Split one model's different parts on different gpus #7162

dalek-who · 2021-04-22T11:25:37Z

dalek-who
Apr 22, 2021

🚀 Feature

Motivation

Related to this torch Model Parallel tutorial:
https://pytorch.org/tutorials/intermediate/model_parallel_tutorial.html

In my case, I have a simplified large model like this:

class MyLargeModel(pl.LightningModule):
    def __init__(self):
        super().__init__()
        # a large backbone like bert
        self.bert = Bert().to("cuda:0")

        # a very very large classifier layer with 6 million classes
        self.classifier = nn.Linear(768, 6_000_000).to("cuda:1")
    
    def forward(x):
        emb = self.bert(x.to(self.bert.device))
        score = self.classifier(emb.to(self.classifier.device))
        return score

self.classifier is so large that it must be on another gpu.

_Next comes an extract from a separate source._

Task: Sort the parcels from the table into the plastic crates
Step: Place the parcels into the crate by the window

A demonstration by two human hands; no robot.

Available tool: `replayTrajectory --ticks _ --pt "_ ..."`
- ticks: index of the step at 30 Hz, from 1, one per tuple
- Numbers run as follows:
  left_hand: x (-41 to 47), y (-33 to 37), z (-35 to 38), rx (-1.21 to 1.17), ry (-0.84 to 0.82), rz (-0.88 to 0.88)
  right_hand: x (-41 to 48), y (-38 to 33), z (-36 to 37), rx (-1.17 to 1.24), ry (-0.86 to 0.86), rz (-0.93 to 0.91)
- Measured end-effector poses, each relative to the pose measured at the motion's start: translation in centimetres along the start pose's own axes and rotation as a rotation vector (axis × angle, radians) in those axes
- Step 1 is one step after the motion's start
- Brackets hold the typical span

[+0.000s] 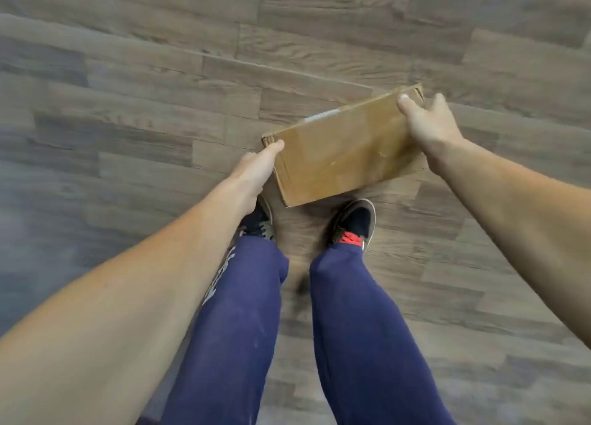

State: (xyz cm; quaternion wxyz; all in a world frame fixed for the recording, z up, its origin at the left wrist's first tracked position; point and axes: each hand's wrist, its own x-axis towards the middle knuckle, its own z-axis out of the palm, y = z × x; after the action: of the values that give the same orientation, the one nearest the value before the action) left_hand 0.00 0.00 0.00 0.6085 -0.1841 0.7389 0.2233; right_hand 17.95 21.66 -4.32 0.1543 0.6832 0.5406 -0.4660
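Floor: laid in wood-look planks, grey-brown with darker grain; it fills the whole view. The planks are set in staggered rows, and their long joints run from upper left to lower right.
Light: a soft sheen is seen across the planks at the lower left; the far corners are blurred.
Room: nothing but floor is shown; no wall or furniture edge can be made out.
Box: a plain brown cardboard parcel, oblong, held level between both hands over the floor, just ahead of the shoes. Its long side is slanted, the right end farther away. A pale strip is seen at its far edge; what it is cannot be told.
Left hand: clamped on the near-left end of the box. The thumb is laid along the top corner; the other fingers are hidden under the box.
Right hand: wrapped round the far-right end of the box. The thumb is pressed on the top face and the fingers are curled over the end.
Arms: both are bare and stretched forward and down.
Trousers: dark blue, with white lettering on the left leg, unreadable.
Left shoe: dark, partly covered by the left wrist.
Right shoe: dark with red laces, set flat on the floor.
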Motion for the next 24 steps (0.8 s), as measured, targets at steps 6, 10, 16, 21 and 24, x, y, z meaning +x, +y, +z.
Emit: replayTrajectory --ticks 6,10,16,21,24 --pt "-0.5 0.1 0.5 -0.191 -0.087 0.026 -0.9 0.7 0.3 0.05 0.06 0.074" --pt "-4.1 1.3 -0.6 -0.315 -0.025 0.092 -4.7 1.4 -1.4 0.106 0.155 0.074" --pt "-14.3 2.3 -3.3 -0.321 0.048 0.206 -15.7 -0.8 -5.5 0.461 0.271 -0.021" --pt "-27.0 4.8 -6.0 -0.358 0.111 0.426 -27.6 -4.8 -12.3 0.674 0.351 -0.155" --pt "-36.5 7.4 -7.6 -0.366 0.107 0.542 -35.9 -8.5 -18.2 0.776 0.377 -0.28"
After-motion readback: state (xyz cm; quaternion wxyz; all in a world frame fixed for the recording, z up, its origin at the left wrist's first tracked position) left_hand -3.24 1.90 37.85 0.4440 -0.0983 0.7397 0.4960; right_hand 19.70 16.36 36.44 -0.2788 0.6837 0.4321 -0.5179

However, if I simply set pl.Trainer:

trainer = pl.Trainer(
    ...
    gpus=2,
    ...
)

It will copy the model on two gpus (and both will raise CUDA out of memory), rather than split it on two gpus.

Pitch

A easy way to manually split one model on different device like the tutorial above.

Alternatives

Additional context

vballoli · 2021-04-22T11:47:48Z

vballoli
Apr 22, 2021

PyTorch Lightning has support for FairScale, see here. You can add define the model as

self.model = nn.Sequential(Bert(), Linear(10, 20)) # __init__()
...
...
self.model(x) # forward()
...
plugin = RPCSequentialPlugin(balance=[1, 1])
trainer = Trainer()

0 replies

tchaton · 2021-04-22T12:11:50Z

tchaton
Apr 22, 2021
Maintainer

Hey @dalek-who,

I won't recommend to use RPCSequentialPlugin as it will be soon depreciated.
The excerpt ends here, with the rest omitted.